■ **Dataset extract**
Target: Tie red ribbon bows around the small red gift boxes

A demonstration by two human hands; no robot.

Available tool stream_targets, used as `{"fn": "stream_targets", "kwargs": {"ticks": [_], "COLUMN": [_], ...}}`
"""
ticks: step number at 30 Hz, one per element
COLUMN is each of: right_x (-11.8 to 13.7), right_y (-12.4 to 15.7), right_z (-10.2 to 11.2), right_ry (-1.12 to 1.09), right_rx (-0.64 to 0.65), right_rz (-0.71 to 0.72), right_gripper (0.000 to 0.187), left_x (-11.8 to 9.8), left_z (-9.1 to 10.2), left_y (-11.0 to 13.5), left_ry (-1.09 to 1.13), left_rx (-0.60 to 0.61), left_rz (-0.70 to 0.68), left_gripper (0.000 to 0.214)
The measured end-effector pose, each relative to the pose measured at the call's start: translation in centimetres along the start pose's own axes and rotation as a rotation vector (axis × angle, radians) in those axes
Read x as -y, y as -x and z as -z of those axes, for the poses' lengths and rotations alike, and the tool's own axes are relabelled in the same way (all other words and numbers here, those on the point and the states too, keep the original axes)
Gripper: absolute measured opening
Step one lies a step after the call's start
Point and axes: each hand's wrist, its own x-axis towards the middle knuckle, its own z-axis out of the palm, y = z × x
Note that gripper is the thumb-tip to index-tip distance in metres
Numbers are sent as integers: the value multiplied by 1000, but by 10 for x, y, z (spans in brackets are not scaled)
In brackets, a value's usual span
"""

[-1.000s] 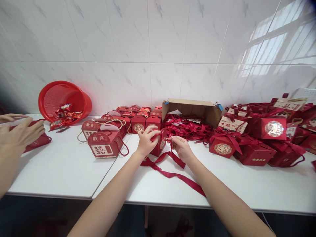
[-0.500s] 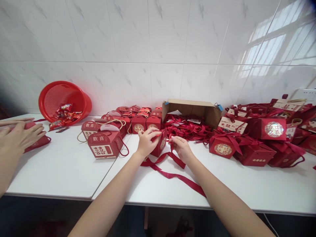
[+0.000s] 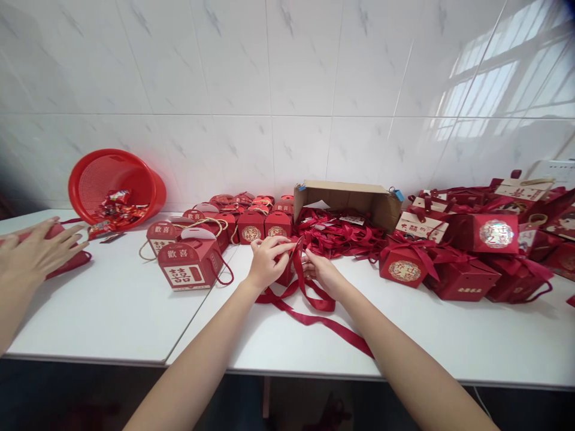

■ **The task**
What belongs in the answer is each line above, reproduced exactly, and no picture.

■ **Task output**
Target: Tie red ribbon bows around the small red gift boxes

A demonstration by two human hands; no robot.

Available tool stream_targets, used as `{"fn": "stream_targets", "kwargs": {"ticks": [_], "COLUMN": [_], ...}}`
"""
ticks: step number at 30 Hz, one per element
COLUMN is each of: right_x (-11.8 to 13.7), right_y (-12.4 to 15.7), right_z (-10.2 to 11.2), right_ry (-1.12 to 1.09), right_rx (-0.64 to 0.65), right_rz (-0.71 to 0.72), right_gripper (0.000 to 0.187), left_x (-11.8 to 9.8), left_z (-9.1 to 10.2), left_y (-11.0 to 13.5), left_ry (-1.09 to 1.13), left_rx (-0.60 to 0.61), left_rz (-0.70 to 0.68), left_gripper (0.000 to 0.214)
The measured end-effector pose, each relative to the pose measured at the call's start: translation in centimetres along the start pose's own axes and rotation as a rotation vector (axis × angle, radians) in those axes
Read x as -y, y as -x and z as -z of those axes, for the poses' lengths and rotations alike, and the tool's own axes are relabelled in the same way (all other words and numbers here, those on the point and the states too, keep the original axes)
Gripper: absolute measured opening
Step one lies a step after the call's start
Point and axes: each hand's wrist, its own x-axis towards the middle knuckle, its own z-axis out of the palm, y = z × x
Note that gripper is the thumb-tip to index-tip distance in metres
Numbers are sent as integers: the value multiplied by 1000, but by 10 for x, y, z (spans in brackets are not scaled)
In brackets, a value's usual span
"""

[-1.000s] 
[-0.500s] 
[+0.000s] 

Output is finished, and nothing else is required.